With the results of the directional survey added to the drilling program covering the measured depth interval from intermediate casing seat to the next casing point, you have enough information to run CWPRO and to determine the significance of the results. Casing wear analysis run at this time will allow you to spotlight possible wear problems in time to take proactive remedial action.
I have employed a procedure which determines the location and estimates the seriousness of potential casing wear problems. A sample of the significant data from such a procedure is shown in Figure 1 and 2. The procedure is as follows.
Run CWPRO with 3 different wear factors, such as, in this example, 0.5, 5.0 and 10.0. This will cover the normal range to be expected from steel tool joints and steel casing running in an unweighted water based drilling fluid.
Looking at the three casing wear vs. measured depth plots, the highest casing wear values occur at about 2,000 ft. measured depth.
If there was no excessive casing wear associated with the wear factor = 10.0, you probably will have no problems.

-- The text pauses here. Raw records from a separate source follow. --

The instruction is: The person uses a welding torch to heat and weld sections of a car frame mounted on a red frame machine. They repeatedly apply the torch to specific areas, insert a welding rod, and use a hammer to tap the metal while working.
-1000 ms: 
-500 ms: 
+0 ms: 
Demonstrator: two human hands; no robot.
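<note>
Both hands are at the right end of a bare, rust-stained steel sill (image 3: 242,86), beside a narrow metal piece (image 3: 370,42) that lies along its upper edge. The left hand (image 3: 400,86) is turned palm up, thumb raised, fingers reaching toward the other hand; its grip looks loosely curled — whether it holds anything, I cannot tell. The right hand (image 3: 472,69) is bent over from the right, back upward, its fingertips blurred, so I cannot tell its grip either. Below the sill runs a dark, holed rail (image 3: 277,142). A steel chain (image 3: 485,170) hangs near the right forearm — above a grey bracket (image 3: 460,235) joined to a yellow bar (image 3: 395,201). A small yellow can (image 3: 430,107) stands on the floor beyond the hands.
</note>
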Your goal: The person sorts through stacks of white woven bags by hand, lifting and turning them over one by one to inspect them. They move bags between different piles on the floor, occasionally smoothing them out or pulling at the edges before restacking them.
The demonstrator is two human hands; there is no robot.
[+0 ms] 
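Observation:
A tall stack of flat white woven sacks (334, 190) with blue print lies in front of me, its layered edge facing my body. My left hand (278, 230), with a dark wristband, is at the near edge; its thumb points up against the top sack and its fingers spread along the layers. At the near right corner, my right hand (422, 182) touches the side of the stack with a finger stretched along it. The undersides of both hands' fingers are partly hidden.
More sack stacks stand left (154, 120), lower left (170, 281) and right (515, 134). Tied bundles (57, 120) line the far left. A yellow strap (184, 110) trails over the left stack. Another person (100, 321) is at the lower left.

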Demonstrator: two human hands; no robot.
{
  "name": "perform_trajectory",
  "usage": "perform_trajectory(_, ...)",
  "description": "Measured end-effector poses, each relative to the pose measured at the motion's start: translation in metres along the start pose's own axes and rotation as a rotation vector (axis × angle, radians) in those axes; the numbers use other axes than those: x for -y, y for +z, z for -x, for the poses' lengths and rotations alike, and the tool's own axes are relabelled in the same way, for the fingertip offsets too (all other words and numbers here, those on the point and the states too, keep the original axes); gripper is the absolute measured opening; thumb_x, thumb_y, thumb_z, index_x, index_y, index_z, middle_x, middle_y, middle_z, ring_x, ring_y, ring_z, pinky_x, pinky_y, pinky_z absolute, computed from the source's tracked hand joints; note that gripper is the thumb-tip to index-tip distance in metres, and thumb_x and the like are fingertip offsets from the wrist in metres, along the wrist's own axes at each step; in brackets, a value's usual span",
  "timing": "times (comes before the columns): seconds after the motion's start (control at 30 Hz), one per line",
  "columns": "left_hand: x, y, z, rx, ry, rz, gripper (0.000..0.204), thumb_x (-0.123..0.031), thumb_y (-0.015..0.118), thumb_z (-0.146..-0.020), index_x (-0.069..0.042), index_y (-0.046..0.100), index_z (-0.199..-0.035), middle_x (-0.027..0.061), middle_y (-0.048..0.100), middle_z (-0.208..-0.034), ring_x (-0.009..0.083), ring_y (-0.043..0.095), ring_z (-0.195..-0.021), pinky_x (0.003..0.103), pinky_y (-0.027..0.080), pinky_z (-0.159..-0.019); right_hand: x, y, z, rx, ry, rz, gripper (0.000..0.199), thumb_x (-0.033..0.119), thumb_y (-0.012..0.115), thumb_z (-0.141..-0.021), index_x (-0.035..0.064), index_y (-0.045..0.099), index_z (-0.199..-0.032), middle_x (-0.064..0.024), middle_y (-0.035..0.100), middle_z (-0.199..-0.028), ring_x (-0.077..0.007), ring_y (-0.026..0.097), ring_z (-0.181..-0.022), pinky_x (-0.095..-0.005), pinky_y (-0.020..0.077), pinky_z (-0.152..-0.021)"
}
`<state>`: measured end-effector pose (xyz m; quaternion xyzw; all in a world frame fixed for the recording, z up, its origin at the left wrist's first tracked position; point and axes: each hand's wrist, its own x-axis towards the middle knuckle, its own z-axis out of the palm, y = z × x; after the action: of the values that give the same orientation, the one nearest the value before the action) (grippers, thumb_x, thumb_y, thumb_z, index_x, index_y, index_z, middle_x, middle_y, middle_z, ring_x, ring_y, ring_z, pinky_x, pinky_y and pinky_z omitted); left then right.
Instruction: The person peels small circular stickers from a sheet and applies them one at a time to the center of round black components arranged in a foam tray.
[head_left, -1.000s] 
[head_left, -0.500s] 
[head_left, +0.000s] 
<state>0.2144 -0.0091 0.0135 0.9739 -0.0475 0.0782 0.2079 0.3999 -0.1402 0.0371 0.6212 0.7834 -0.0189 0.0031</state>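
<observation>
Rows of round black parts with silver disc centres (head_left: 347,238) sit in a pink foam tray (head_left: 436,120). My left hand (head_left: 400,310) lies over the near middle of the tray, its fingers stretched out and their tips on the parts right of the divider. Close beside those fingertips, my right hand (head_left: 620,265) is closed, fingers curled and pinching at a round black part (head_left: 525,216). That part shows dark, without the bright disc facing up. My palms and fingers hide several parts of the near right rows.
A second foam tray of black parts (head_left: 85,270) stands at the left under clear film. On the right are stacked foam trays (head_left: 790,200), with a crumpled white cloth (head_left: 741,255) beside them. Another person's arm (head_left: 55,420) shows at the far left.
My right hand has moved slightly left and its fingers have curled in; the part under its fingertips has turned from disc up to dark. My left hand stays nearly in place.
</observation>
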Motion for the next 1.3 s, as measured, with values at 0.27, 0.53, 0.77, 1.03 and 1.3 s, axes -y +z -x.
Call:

However, in the example shown in Figure 1 and 2, casing wear associated with a wear factor of 10 is drastic.
Since WF 10.0 is at the upper end of expected wear factors associated with steel casing and tool joints running in unweighted water based mud, and since there is excessive (disastrous !) casing wear associated with the wear factor = 10.0, you must look at the casing wear predicted for the wear factor = 5.0, and hope that the results are more favorable.
If there is no excessive casing wear associated with the wear factor = 5.0, you probably have no problems, but proceed with caution.
What is ‘excessive casing wear’? This you should decide before you run the casing wear analysis.
The casing wear predicted for the wear factor = 5.0 is 94.7%. This is undoubtedly ‘excessive’.
Therefore, you look at the casing wear predicted for the wear factor = 0.5. This is about the smallest wear factor that you can expect from proprietary tool joints and steel casing run in an unweighted water based drilling fluid.
- Add lubricant to water based mud;
- Install proprietary hardbanding on tool joints;
- Consider using rubber pipe protectors; and/or
- Use downhole motors. (This reduces total drillstring rotations. This doesn’t reduce the wear rate, but it does reduce the total wear volume.)
If there is excessive casing wear associated with the small wear factor = 0.5, you need to consider drastic means to reduce the rate of casing wear. Means to be considered are # 3 and #4 from the list above. At this time, I know of no proprietary hardbanding (#2 on the list) that is associated with a wear factor less than 0.5.
In order to execute the above procedure, you must decide what ‘excessive casing wear’ is. Usually, this is based on consideration of acceptable burst and/or collapse values.
For this example, pictured in Fig.1, we arbitrarily define ‘excessive casing wear’ as being greater than 62 %.
Therefore, in the example shown in Fig.1, casing wear at measured depth of 2,000 ft. is ‘excessive’ for the wear factors greater than 0.5.
If you have a reasonable estimate for the wear factor that will apply to the casing wear system you are considering, you might predict casing wear for the following three values of wear factor: (1) half the expected value, (2) the expected value, and (3) twice the expected value of wear factor. This will predict the expected casing wear values bounded by an optimistic and a pessimistic estimate.
For your information, the dogleg severity at measured depth = 2,000 ft. in this example is 6 degrees per 100 ft.